TRACK THE TRANSITION: President-elect Biden has started to form a Cabinet and announce his senior White House staff. The appointments and staffing decisions made in the coming days send clear-cut signals about Biden's priorities. Transition Playbook is the definitive guide to one of the most consequential transfers of power in American history. Written for political insiders, it tracks the appointments, people, and the emerging power centers of the new administration. Track the transition and the first 100 days of the incoming Biden administration. Subscribe today.

 
 
ON THE HILL

THE DAM BREAKS A bipartisan congressional group struck a broad coronavirus compromise today, a significant breakthrough after months of failed negotiations. And Speaker Nancy Pelosi restarted her talks with Treasury Secretary Steven Mnuchin after they fell apart before the November election.

But congressional leaders remain on very different paths with just days to strike an agreement, write Burgess Everett and Heather Caygle. Pelosi and Senate Minority Leader Chuck Schumer made a private offer to Republican leaders Monday night. But Senate Majority Leader Mitch McConnell revived his own targeted relief bill today, even though it has yet to win Democratic support. Two Republican senators, Lisa Murkowski of Alaska and Susan Collins of Maine, pushed back on McConnell’s legislation and said their $908 billion bipartisan proposal stands a far better shot at becoming law during a GOP conference call today.

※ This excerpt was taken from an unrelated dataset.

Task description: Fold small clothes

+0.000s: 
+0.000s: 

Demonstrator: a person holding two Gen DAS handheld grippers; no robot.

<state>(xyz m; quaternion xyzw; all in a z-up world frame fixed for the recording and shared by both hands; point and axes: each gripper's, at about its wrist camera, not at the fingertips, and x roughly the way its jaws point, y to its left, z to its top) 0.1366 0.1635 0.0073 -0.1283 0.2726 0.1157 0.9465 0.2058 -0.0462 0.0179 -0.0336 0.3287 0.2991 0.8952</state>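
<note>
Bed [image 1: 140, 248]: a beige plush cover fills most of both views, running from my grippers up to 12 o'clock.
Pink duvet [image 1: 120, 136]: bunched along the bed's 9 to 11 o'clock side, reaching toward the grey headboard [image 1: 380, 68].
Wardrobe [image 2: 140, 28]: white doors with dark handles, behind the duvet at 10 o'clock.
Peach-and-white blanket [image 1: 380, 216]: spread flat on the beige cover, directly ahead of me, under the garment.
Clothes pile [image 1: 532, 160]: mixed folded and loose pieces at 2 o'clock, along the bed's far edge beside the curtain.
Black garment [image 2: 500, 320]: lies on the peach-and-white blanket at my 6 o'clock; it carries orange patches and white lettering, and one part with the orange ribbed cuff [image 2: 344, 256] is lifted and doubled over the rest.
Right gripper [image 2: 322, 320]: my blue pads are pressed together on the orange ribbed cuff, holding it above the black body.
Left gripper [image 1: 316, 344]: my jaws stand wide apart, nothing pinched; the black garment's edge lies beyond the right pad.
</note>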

The bicameral, bipartisan compromise would provide $908 billion in aid and also shield businesses from coronavirus lawsuits for a few months to allow states to develop their own liability reforms. It falls between McConnell’s previous $500 billion proposal and Democratic legislation of about $2 trillion and includes $160 billion in state and local aid, $180 billion in additional unemployment insurance and $288 billion for small businesses. It also has $82 billion for schools as well as $45 billion for transportation, according to a draft, and it includes money for health care.


DUCK GETTING LAMER 
— Between averting a government shutdown and trying to find a path to more Covid stimulus, the end of the year has brought a full holiday plate for Congress. In the latest 2020 Check-InEugene Daniels looks at what’s left to work through on the Hill and who has the upper hand.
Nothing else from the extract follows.